Cette édition réunira des créateurs venus des quatre coins du monde, notamment des États-Unis, de Turquie, du Nigeria, d’Indonésie, du Royaume-Uni, de France et d’Australie. Tous présenteront des collections qui marient héritage culturel et design contemporain.

Des marques établies aux talents émergents, les participants illustrent l’évolution rapide d’un secteur autrefois considéré comme de niche. Aujourd’hui, la mode modeste s’affirme comme un segment dynamique, porté par une clientèle mondiale en quête d’élégance, d’authenticité et de diversité.

Selon Ozlem Sahin, directrice générale de Modest Fashion Weeks by Think Fashion, « cet événement dépasse le cadre d’un simple défilé. Il s’agit d’un mouvement mondial qui relie créativité, héritage et opportunités économiques, tout en s’inscrivant dans une démarche éthique et durable ».

Une visibilité mondiale et des opportunités économiques

La Paris Modest Fashion Week attire chaque année un public influent composé d’acheteurs internationaux, de médias et d’influenceurs. Avec une portée médiatique estimée à plus de deux milliards de personnes et un réseau de plus de 1 000 partenaires, l’événement offre une vitrine exceptionnelle aux marques participantes.

Il constitue également un point de rencontre stratégique pour les acteurs de l’industrie souhaitant développer leur présence sur les marchés européens, moyen-orientaux, asiatiques et américains.

Une expérience immersive portée par des partenaires clés

L’édition 2026 promet une expérience multisensorielle grâce à des collaborations avec plusieurs partenaires. Des marques spécialisées dans la beauté, la parfumerie et le bien-être contribueront à enrichir les défilés, en y apportant une dimension sensorielle et artistique supplémentaire.

Cette synergie entre mode, beauté et innovation reflète l’esprit collaboratif qui caractérise aujourd’hui l’écosystème de la mode modeste à l’échelle mondiale.

Pendant trois jours, les visiteurs assisteront à 30 défilés et participeront à 8 conférences consacrées aux enjeux majeurs du secteur, tels que la durabilité, l’innovation et le commerce international.

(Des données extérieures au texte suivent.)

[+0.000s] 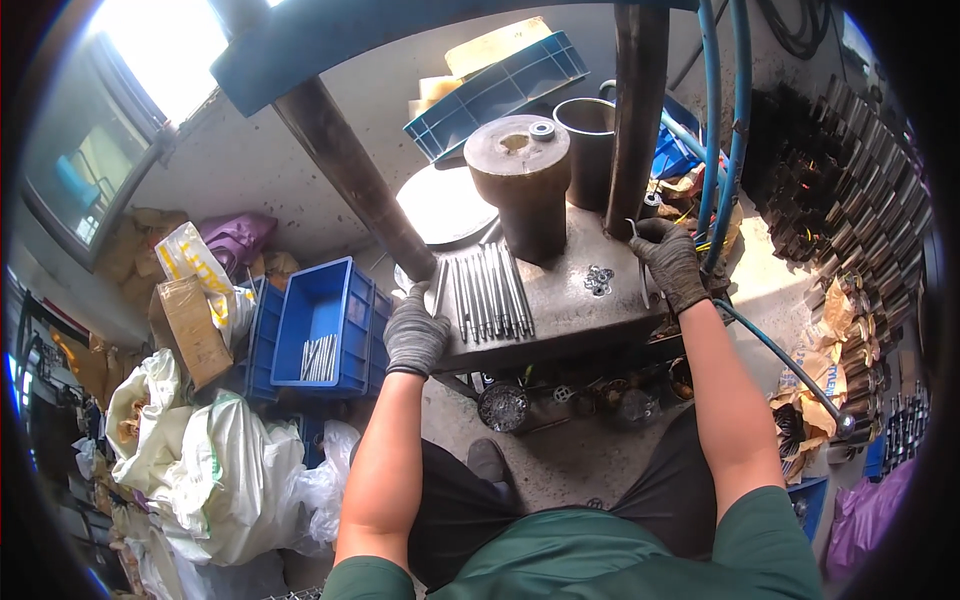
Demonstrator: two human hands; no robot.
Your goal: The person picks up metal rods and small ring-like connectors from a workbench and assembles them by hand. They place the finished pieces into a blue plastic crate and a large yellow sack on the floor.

Un espace B2B dédié permettra également aux créateurs, distributeurs et investisseurs de nouer des partenariats et de favoriser des collaborations transfrontalières.

Depuis sa création en 2016 à Istanbul, la Modest Fashion Week s’est imposée comme un acteur clé du développement de cette industrie. Présente dans plusieurs capitales mondiales, elle accompagne la montée en puissance d’une mode qui conjugue identité, culture et modernité.

À Paris, cette 11e édition s’annonce comme une nouvelle étape dans l’affirmation d’une mode sans frontières, où l’inclusivité et la créativité occupent une place centrale.

Alors que l’industrie de la mode évolue vers des modèles plus responsables et diversifiés, la mode modeste s’impose comme l’un des moteurs de cette transformation, attirant une audience toujours plus large et internationale.